Affiliation:
1. Georgia Tech Research Institute Smyrna Georgia
2. Systems Engineering Department NAWCAD Patuxent River Maryland
Abstract
AbstractA critical enabler for Model‐Based Systems Engineering (MBSE) and Digital Engineering (DE) is the generation of coherent and consistent views of a system‐of‐interest based on information within a system model. In practice, system model development is facilitated through domain‐specific profiles, style guides, reference models, and low‐fidelity meta‐models to create coherent and consistent system information. Each of these approaches are useful but are insufficient for robust and automated verification of system models to an ideal. Furthermore, the expression of domain‐specific concepts and semantics relies on the proliferation of non‐standard, domain‐specific profiles as standard system modeling languages like the Systems Modeling Language (SysML) are general purpose.
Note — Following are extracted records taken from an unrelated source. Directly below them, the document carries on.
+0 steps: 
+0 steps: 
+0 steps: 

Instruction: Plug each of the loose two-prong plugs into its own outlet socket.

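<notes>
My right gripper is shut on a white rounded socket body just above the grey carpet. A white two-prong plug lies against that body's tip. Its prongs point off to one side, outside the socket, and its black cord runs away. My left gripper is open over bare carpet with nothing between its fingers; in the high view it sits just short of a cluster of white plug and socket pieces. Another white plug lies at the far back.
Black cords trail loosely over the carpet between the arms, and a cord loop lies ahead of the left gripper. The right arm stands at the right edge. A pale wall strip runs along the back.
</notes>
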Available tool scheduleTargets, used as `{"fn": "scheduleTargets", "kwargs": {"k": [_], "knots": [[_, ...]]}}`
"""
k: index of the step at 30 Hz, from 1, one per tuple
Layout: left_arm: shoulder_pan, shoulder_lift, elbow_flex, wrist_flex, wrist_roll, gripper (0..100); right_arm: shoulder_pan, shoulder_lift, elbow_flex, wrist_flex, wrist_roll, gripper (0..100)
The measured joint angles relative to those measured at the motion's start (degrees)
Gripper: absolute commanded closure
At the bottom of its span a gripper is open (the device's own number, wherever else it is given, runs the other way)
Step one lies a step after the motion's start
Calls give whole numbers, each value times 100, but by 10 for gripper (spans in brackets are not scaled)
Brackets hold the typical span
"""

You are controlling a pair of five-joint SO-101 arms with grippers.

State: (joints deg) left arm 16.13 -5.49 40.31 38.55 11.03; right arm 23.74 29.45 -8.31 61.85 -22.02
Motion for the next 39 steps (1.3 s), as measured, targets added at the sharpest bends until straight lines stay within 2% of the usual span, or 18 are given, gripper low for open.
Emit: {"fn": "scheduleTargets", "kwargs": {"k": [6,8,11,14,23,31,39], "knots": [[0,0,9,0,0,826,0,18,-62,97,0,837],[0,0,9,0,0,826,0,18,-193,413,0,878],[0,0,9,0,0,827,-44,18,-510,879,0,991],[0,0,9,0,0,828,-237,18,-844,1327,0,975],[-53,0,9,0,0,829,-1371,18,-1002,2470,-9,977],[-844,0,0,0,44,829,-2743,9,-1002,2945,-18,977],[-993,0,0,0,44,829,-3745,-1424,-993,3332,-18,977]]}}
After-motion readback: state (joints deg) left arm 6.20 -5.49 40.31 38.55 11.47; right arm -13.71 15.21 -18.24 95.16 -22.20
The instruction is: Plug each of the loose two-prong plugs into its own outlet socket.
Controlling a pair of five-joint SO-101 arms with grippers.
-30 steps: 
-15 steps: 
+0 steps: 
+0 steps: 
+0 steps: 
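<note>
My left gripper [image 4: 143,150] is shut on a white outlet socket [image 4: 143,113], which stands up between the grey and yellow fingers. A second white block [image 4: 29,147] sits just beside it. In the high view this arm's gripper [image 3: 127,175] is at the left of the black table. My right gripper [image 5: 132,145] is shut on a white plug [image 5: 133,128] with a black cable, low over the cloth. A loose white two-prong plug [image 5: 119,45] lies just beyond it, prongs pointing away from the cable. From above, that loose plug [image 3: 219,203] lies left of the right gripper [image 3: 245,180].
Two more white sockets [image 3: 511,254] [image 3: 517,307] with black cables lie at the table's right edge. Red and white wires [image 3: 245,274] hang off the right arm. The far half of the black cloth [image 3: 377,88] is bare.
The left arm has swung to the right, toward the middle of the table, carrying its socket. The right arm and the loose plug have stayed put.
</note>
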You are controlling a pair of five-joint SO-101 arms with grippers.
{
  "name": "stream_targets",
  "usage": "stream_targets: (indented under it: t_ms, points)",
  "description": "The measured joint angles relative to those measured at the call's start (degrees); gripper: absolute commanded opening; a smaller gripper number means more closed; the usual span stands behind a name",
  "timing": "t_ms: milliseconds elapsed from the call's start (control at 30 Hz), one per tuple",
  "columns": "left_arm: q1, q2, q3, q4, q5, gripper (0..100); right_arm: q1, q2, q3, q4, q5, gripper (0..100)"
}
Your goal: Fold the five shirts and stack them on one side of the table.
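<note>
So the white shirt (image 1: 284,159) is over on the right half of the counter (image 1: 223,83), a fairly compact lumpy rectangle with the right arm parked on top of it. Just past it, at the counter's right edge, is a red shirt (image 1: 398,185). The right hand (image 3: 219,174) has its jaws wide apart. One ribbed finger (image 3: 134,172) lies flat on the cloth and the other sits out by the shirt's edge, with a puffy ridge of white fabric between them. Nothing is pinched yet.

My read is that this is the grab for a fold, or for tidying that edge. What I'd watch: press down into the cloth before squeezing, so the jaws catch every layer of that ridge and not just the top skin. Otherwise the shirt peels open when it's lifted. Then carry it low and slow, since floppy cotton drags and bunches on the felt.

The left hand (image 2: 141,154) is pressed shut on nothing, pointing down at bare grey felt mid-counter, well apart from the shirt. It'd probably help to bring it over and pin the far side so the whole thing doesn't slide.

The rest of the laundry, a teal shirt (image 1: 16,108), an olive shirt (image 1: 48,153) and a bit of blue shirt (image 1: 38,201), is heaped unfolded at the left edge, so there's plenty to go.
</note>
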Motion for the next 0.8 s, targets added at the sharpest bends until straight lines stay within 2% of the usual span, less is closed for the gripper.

This paper proposes a novel approach to creating precise, machine‐interpretable metamodels implemented as a lightweight Unified Modeling Language (UML) profile. The profile includes numerous features that allow model architects to quickly specify context and domain‐specific modeling constructs without creating non‐standard stereotypes to apply domain‐specific meaning and usage rules. Three kinds of constraints can be inferred based on the relationships between meta‐model elements: type, multiplicity, and default value. Applications of well‐formed metamodels include a shared understanding of the intended model format and structure, as well as the one‐time programmatic generation of an encompassing suite of validation rules to evaluate a system model against the inferred constraints, thus ensuring consistency. Additional applications include programmatic generation of model analysis metrics, system models from metamodels, metamodels from reference models and element finding queries, and the ability to update a system model based upon the updated metamodel automatically. Use of the approach results in reduced time in system model development and analysis and ensures coherency and consistency of information thus increasing stakeholder use and confidence in the system model.